Despite this being the third warmest year in our human records, winter has come on schedule at the beginning of December.  There’s snow on the hills and ice on the pavements. 

And last night we had #ThunderSnow about 4am. Just in case you missed it here it is in the most brilliant piece of video from Alison who lives next to Ocean Terminal:

https://twitter.com/alisonbeattie80/status/1334789791834116098?s=20

Temperatures dropped to minus 4C in parts of the Highlands and North East.  All just in time for Koshi, the latest snow leopard to arrive at the Highland Wildlife Park near Aviemore.

But we’ve been warmed by good news this week for another endangered species – we humans, who, I gather, now account for 36 per cent of all mammals on the planet.  The first batch of vaccine that is going to save us all from Covid-19 will be arriving in Scotland within days.  There has been great excitement over how it will be administered and who will be inoculated first.  After the inoculators themselves, the vaccine will be rolled out to front line NHS and care home staff, then care home residents (starting next week), then the over 80s and the specially  vulnerable, and finally all adults.  It will be a huge logistical operation, lasting probably till the summer. The JCVI have already worked out the order in which we will all be vaccinated. Read more here.

First snow of the winter on Arthur’s Seat

Hopefully by then, the scary Covid-19 figures will fade into a half-forgotten nightmare.  But, for the moment, they are still frighteningly high…..nearly a thousand new cases every day, over 250 deaths in the last week, bringing the total to 29 November to 5,634.

It’s meant no change to the lockdown restrictions this week, which in west and parts of central Scotland has meant all pubs, restaurants and non-essential shops have been closed until 11 December.  Thereafter, we may get the Christmas shopping spree underway but it won’t be enough to save many businesses. Already, we’ve watched in horror as major High Street stores have gone into liquidation, Arcadia (owners of Topshop, Dorothy Perkins and Burtons) and Debenhams, putting in jeopardy some 2,500 jobs in Scotland.

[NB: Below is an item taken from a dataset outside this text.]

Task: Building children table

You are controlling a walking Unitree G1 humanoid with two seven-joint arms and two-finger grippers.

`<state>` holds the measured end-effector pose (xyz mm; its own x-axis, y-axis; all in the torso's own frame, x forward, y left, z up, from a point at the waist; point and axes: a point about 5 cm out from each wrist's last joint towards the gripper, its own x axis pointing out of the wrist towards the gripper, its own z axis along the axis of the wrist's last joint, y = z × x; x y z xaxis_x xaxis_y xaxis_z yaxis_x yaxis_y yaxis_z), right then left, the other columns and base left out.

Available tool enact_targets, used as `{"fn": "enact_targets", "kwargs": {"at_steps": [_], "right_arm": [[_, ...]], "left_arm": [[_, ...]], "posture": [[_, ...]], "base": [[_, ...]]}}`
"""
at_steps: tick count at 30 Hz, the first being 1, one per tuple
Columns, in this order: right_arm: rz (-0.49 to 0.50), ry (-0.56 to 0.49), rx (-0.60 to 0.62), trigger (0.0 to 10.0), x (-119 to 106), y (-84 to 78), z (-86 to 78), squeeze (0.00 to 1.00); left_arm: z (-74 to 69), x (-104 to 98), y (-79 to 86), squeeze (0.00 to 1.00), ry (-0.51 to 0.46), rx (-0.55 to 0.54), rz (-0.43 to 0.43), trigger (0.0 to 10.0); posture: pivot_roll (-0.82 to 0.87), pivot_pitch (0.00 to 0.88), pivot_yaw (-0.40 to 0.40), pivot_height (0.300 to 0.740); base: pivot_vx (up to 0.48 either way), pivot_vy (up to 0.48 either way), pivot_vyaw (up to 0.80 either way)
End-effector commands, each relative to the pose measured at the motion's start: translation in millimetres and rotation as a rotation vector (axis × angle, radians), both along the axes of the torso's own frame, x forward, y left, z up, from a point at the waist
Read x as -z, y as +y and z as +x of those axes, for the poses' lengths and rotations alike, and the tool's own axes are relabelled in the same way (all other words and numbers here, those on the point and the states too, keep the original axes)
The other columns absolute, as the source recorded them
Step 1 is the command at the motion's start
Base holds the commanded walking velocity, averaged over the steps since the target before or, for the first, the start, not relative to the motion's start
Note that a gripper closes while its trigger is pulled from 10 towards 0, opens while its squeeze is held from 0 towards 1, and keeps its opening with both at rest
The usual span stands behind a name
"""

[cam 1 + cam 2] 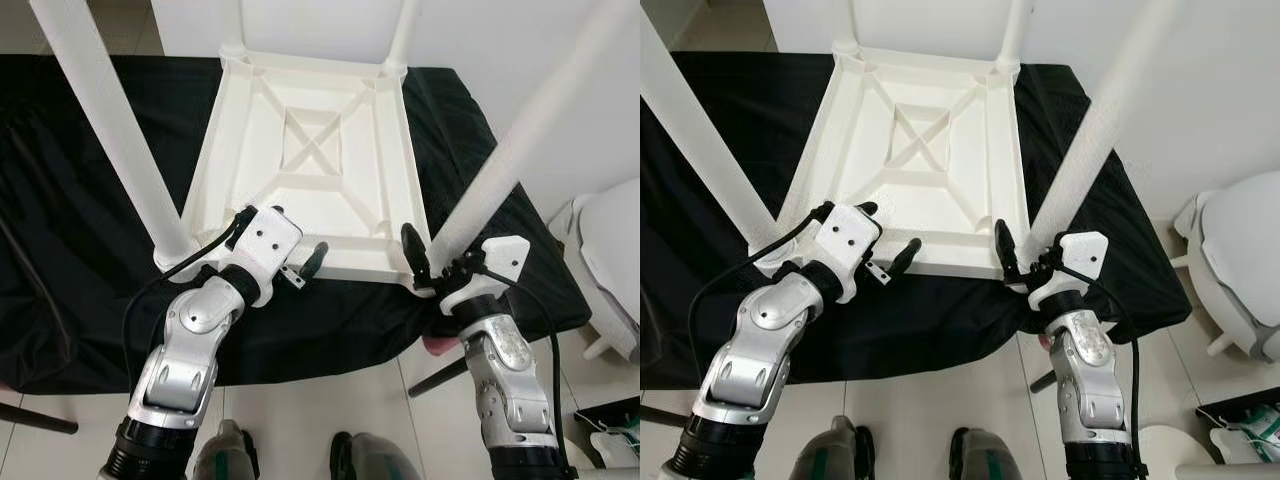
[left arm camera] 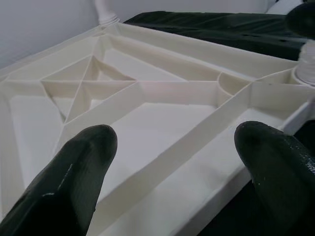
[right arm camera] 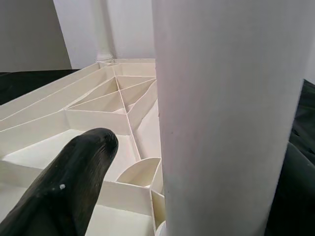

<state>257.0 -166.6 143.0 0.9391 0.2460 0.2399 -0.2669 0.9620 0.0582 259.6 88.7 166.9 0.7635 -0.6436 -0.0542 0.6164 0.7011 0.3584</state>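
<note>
White table (image 1: 315,150) lies upside down on black cloth (image 1: 80,200), legs up. Left gripper (image 1: 285,250) open at its near edge. Right gripper (image 1: 430,262) straddles the near right leg (image 1: 520,150).

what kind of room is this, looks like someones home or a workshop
Probably a room in a home, used for assembly. A white plastic children's table lies upside down with its legs up on a black cloth-covered table, over pale glossy floor tiles, with a plain white wall behind.
</note>
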Motion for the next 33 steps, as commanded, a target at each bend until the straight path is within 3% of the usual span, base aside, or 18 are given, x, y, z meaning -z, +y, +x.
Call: {"fn": "enact_targets", "kwargs": {"at_steps": [1, 8, 15, 25, 31, 33], "right_arm": [[0.003, 0.008, -0.023, 10.0, 0.8, 1.6, 0.3, 0.0], [-0.005, -0.001, 0.031, 10.0, -0.8, -8.6, -1.0, 0.0], [0.007, 0.008, 0.057, 10.0, 0.8, -12.8, -6.0, 0.0], [0.018, -0.002, 0.062, 10.0, -2.1, -11.7, -9.1, 0.0], [0.024, 0.001, 0.065, 10.0, -1.2, -10.1, -11.5, 0.0], [0.026, 0.003, 0.068, 10.0, -0.8, -9.9, -12.2, 0.0]], "left_arm": [[-5.5, 7.0, -7.0, 0.0, 0.037, 0.099, 0.015, 10.0], [-9.9, 11.6, -19.9, 0.0, 0.046, 0.23, 0.048, 10.0], [-7.3, 15.8, -25.7, 0.0, 0.049, 0.263, 0.071, 10.0], [18.0, 19.5, -29.8, 0.0, 0.043, 0.164, 0.161, 10.0], [21.9, 24.2, -35.2, 0.0, 0.111, 0.169, 0.182, 10.0], [23.8, 31.3, -37.4, 0.0, 0.161, 0.166, 0.23, 10.0]], "posture": [[-0.06, 0.073, -0.047, 0.74], [-0.08, 0.079, -0.045, 0.74], [-0.09, 0.081, -0.041, 0.74], [-0.11, 0.088, -0.022, 0.74], [-0.12, 0.09, -0.015, 0.74], [-0.12, 0.092, -0.011, 0.74]], "base": [[0.0, 0.0, 0.0], [0.0, 0.0, 0.0], [0.0, 0.0, 0.0], [0.0, 0.0, 0.0], [0.0, 0.0, 0.0], [0.0, 0.0, 0.0]]}}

We’re all left wondering where the Covid recovery is to come from next year. Not least our MSPs who this week ordered the government to think again about its decision to withhold a vital £30m guarantee for Bifab, the construction company which was going to lead us into the off-shore wind  industry.  With such reluctance to take risks here in Scotland, I wonder if plans announced this week for a new energy “village” near Peterhead will ever get built. The idea is to develop alternatives to the oil and gas plants already there – solar, wind, hydrogen, bio-mass, geo-thermal and battery storage. So far, the only people seriously interested are the Chinese who have pledged £800m.  

I wonder too what is to be done to help the Scottish agriculture and fishing industries recover from Brexit. The UK government’s Office of Budget Responsibility has warned that national income is due to take a 4 per cent hit, even if there is a trade deal with the EU. Talks on a deal are said to be in their last crucial week and we shall see whether Scottish interests are bartered away in a desperate effort to reach an overall settlement for the rest of the UK.  

Which brings us to the SNP’s annual conference, held online last weekend. SNP Leader, Nicola Sturgeon, promised her party that if they win the election in May next year, it will pave the way for a second independence referendum in the first half of the new parliamentary term.  She didn’t say what she would do if the UK government said No to a referendum and there was little support for a “plan B” to stage one anyway (262 votes out of 1,200 ).

Ms Sturgeon went on to pledge £100m to help low income families over the winter and a £500 Christmas bonus for every NHS and care worker, to thank them for their heroic efforts during the pandemic.  Party members must have left their virtual conference on St Andrew’s Day feeling pretty confident of their chances in the May elections. The opinion polls are still showing strong support for the SNP, 55 per cent in the latest poll for STV.

There’s also been an astonishing rise in demand for Gaelic lessons.  The on-line language app, Duolingo, reports that over 560,000 people have expressed an interest in taking lessons since the app was launched last year. That’s half a million more than the number of native speakers and they are equally divided between those living in Scotland, North America and the rest of the world.  I wonder what’s driving this enthusiasm for what I have found is a very difficult language to learn. 

Is it Brexit, or the independence movement, or more study time because of the pandemic?  Chan eil fhios agam (I haven’t a clue).